# EXERCISE BRIEF:
Search the lines of the records for the word "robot", and copy every line that has it.

# DATA EXTRACT:

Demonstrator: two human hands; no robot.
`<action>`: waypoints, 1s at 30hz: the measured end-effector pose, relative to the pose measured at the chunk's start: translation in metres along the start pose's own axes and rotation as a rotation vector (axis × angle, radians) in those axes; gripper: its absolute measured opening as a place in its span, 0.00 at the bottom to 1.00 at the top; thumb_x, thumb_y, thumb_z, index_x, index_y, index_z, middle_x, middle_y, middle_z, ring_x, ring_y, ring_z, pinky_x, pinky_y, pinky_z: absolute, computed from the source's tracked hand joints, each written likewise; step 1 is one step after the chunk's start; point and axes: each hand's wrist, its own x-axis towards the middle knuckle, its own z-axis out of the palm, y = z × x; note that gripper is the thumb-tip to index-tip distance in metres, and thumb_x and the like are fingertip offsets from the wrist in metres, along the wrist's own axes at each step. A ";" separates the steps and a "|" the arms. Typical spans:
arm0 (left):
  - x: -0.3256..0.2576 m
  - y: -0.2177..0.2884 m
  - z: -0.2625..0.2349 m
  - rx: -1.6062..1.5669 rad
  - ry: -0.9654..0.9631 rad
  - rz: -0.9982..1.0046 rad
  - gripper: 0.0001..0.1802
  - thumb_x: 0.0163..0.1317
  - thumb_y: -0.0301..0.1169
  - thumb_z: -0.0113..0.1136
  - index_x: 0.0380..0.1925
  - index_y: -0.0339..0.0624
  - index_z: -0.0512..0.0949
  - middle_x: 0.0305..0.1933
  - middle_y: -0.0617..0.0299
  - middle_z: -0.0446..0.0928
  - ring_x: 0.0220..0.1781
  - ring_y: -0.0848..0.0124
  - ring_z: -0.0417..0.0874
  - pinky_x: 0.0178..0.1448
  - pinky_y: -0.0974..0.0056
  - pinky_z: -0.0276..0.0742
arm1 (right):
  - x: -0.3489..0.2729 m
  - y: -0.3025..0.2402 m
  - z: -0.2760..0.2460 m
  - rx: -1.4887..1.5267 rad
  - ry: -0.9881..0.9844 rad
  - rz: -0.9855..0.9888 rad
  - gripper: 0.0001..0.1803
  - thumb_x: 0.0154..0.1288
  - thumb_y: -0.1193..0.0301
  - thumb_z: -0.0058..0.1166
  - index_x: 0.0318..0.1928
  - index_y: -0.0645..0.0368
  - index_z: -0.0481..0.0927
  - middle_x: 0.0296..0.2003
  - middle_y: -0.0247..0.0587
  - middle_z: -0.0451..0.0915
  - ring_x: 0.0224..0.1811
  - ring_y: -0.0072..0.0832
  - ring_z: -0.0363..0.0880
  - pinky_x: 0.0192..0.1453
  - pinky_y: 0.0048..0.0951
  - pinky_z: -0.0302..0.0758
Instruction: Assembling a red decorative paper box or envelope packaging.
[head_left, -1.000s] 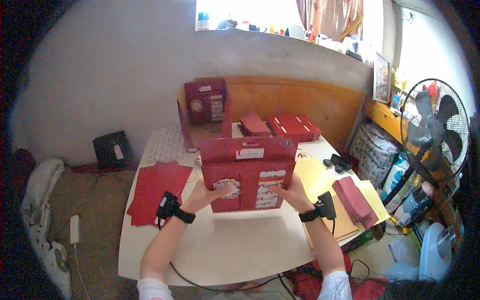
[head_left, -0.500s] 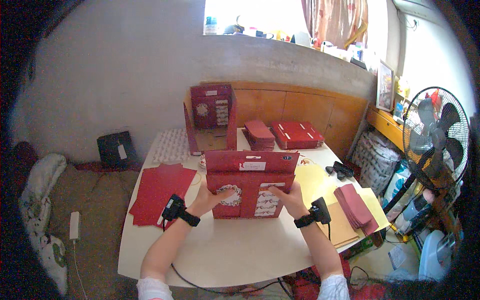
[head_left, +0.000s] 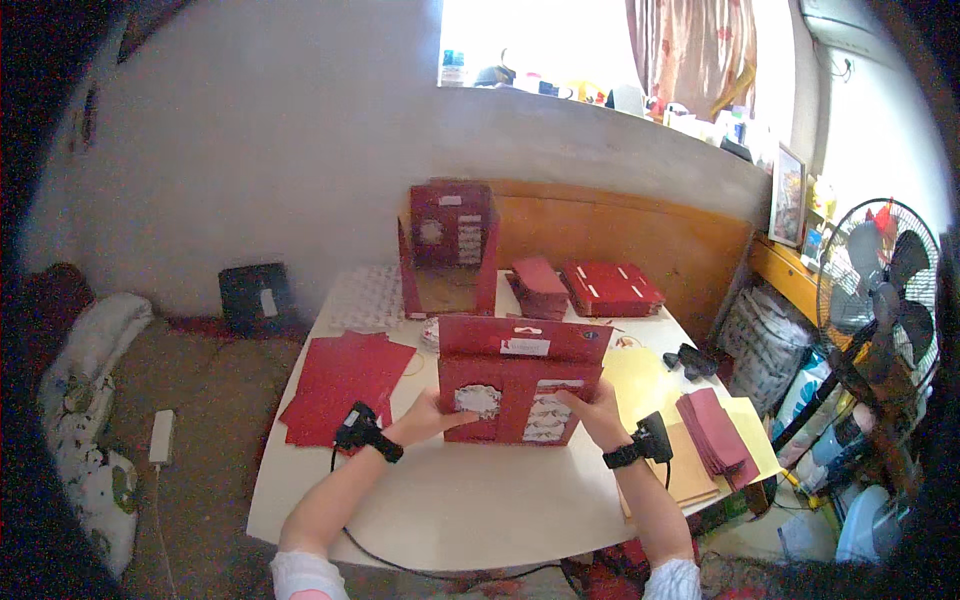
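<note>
Left hand (head_left: 428, 418): on the white table (head_left: 470, 505), fingers closed on the lower left edge of the red folded box (head_left: 518, 380); black wrist device strapped just behind it
Right hand (head_left: 594, 412): fingers closed on the lower right front of the same box, black wrist device behind it too
Red folded box: held upright between both hands, bottom edge on the table, front with two pale patterned windows, top flap with a white label
Flat red sheets (head_left: 338, 373): stacked on the table just left of the left hand
Yellow sheets (head_left: 640, 385): lying right of the right hand; a stack of dark red folded pieces (head_left: 712, 430) beyond them near the table's right edge
Small black objects (head_left: 690, 360): beyond the right hand, kind unclear
Open red box (head_left: 450, 247): standing upright well beyond the hands, open side facing the person
Red flat packs (head_left: 588, 287): beyond and to the right of the hands, beside the open box
Standing fan (head_left: 880, 290): far right, off the table
</note>
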 end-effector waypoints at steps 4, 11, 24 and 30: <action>0.002 -0.001 -0.001 -0.069 0.112 0.010 0.20 0.53 0.28 0.62 0.46 0.35 0.72 0.45 0.62 0.76 0.46 0.75 0.75 0.52 0.67 0.72 | 0.007 -0.007 0.004 -0.010 0.030 -0.036 0.17 0.54 0.77 0.57 0.46 0.63 0.71 0.40 0.36 0.78 0.40 0.22 0.76 0.46 0.25 0.72; 0.055 0.043 -0.009 -0.232 0.278 0.397 0.35 0.52 0.31 0.64 0.57 0.37 0.56 0.59 0.57 0.60 0.62 0.69 0.60 0.64 0.61 0.57 | 0.051 -0.055 -0.003 0.077 0.105 -0.190 0.14 0.53 0.77 0.57 0.43 0.62 0.73 0.37 0.36 0.79 0.38 0.21 0.76 0.42 0.24 0.73; 0.101 0.112 -0.021 1.240 0.256 0.390 0.47 0.30 0.38 0.72 0.54 0.40 0.59 0.43 0.51 0.66 0.47 0.54 0.67 0.52 0.51 0.61 | 0.095 -0.023 0.021 -0.235 0.008 -0.325 0.18 0.52 0.76 0.59 0.45 0.62 0.73 0.35 0.31 0.78 0.35 0.14 0.72 0.40 0.19 0.71; 0.121 0.110 -0.050 1.305 0.273 0.486 0.41 0.30 0.36 0.72 0.47 0.40 0.62 0.37 0.51 0.65 0.42 0.54 0.67 0.44 0.54 0.62 | 0.098 -0.024 0.018 -0.244 -0.024 -0.298 0.25 0.53 0.70 0.60 0.51 0.60 0.66 0.44 0.40 0.75 0.46 0.25 0.72 0.50 0.27 0.68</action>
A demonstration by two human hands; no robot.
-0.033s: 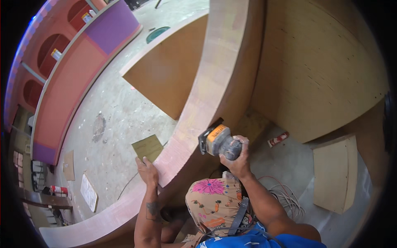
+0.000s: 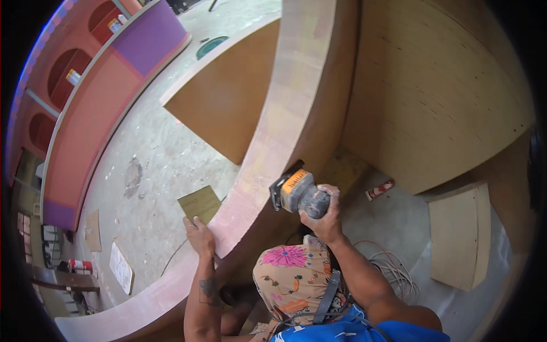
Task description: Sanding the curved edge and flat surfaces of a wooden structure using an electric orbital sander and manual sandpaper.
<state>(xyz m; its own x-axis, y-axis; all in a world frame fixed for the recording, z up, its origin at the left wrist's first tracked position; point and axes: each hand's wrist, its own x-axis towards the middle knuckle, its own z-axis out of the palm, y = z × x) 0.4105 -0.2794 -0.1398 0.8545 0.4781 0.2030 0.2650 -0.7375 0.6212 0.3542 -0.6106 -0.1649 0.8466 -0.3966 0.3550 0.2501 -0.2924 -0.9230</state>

# TASK OUTPUT:
Demonstrator: two human hands; no robot.
A demonstration by two human hands; no robot.

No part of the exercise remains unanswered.